*TASK TO CARRY OUT:* Filter out every line below that lacks "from", and copy the rest.

*RAW DATA:*
--- --- ---

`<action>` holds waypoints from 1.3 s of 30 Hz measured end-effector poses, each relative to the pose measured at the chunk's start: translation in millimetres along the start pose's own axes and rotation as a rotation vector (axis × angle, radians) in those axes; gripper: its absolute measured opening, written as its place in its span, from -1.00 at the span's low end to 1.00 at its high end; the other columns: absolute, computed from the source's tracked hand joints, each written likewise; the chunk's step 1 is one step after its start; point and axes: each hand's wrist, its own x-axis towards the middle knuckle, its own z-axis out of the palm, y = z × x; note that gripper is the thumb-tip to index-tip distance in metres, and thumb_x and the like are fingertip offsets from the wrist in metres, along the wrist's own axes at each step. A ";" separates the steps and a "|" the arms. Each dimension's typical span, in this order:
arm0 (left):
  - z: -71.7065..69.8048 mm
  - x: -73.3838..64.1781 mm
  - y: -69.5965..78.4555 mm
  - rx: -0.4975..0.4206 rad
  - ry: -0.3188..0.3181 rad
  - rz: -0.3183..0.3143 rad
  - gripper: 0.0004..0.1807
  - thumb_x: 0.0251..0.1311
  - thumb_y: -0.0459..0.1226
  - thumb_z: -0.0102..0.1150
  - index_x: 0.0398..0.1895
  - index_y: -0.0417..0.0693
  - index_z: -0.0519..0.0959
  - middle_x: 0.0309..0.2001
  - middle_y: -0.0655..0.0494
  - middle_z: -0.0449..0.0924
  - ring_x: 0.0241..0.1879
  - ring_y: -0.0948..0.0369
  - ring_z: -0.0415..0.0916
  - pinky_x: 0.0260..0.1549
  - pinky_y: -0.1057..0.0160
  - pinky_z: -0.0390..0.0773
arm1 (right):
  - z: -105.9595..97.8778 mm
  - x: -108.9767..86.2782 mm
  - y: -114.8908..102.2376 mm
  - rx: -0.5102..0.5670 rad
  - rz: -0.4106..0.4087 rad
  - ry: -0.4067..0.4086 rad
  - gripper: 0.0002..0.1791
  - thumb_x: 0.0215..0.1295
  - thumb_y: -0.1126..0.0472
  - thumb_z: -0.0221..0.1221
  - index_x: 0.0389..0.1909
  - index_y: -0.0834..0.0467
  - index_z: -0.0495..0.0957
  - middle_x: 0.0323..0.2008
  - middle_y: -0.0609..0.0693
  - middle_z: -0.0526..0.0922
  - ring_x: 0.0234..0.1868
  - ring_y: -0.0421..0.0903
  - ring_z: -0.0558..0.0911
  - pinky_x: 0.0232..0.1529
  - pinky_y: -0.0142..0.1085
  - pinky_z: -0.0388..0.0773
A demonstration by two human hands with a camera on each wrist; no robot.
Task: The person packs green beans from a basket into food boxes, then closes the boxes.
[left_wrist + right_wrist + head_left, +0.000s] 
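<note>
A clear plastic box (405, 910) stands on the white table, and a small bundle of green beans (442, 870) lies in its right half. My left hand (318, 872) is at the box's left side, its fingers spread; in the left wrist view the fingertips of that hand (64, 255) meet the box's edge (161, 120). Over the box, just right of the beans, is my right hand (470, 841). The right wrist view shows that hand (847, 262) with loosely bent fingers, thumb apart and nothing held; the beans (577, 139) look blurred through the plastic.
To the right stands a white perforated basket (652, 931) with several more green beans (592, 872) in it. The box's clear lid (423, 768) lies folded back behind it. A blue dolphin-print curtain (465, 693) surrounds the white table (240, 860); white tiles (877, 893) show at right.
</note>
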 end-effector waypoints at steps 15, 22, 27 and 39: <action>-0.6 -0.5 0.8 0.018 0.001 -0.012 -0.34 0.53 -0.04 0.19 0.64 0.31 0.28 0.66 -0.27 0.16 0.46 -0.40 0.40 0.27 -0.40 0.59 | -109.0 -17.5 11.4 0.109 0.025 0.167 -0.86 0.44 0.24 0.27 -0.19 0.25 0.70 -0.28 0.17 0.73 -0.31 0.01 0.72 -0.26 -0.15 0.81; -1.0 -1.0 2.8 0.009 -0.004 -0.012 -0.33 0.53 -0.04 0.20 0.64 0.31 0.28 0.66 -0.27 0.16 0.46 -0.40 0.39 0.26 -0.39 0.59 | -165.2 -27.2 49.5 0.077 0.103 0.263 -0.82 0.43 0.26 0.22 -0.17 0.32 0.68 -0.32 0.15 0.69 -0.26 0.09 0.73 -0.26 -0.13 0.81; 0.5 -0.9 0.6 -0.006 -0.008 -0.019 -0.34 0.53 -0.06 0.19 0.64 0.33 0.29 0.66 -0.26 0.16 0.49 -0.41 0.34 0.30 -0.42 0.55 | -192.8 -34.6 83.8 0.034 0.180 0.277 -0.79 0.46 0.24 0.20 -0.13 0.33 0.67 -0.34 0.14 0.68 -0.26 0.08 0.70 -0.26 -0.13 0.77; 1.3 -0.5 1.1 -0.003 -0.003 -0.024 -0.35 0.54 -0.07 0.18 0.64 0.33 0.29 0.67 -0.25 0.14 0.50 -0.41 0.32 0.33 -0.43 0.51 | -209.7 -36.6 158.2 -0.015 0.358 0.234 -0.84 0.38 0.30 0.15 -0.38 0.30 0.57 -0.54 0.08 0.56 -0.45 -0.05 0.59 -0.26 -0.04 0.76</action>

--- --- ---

*THE COMPLETED TASK:*
`<action>` holds waypoints from 1.3 s of 30 Hz measured end-effector poses, each relative to the pose measured at the chunk's start: translation in millimetres along the start pose's own axes and rotation as a rotation vector (axis × angle, radians) in those axes; gripper: its absolute measured opening, written as its place in its span, from -1.00 at the span's low end to 1.00 at its high end; the other columns: absolute, computed from the source's tracked hand joints, each written likewise; the chunk's step 1 is one step after its start; point and axes: each hand's wrist, its own x-axis towards the middle knuckle, its own z-axis out of the palm, y = z × x; note that gripper is the thumb-tip to index-tip distance in metres, and thumb_x and the like are fingertip offsets from the wrist in metres, along the wrist's own axes at each step. A ";" separates the steps and a "|" the arms. Each dimension's typical span, in this order:
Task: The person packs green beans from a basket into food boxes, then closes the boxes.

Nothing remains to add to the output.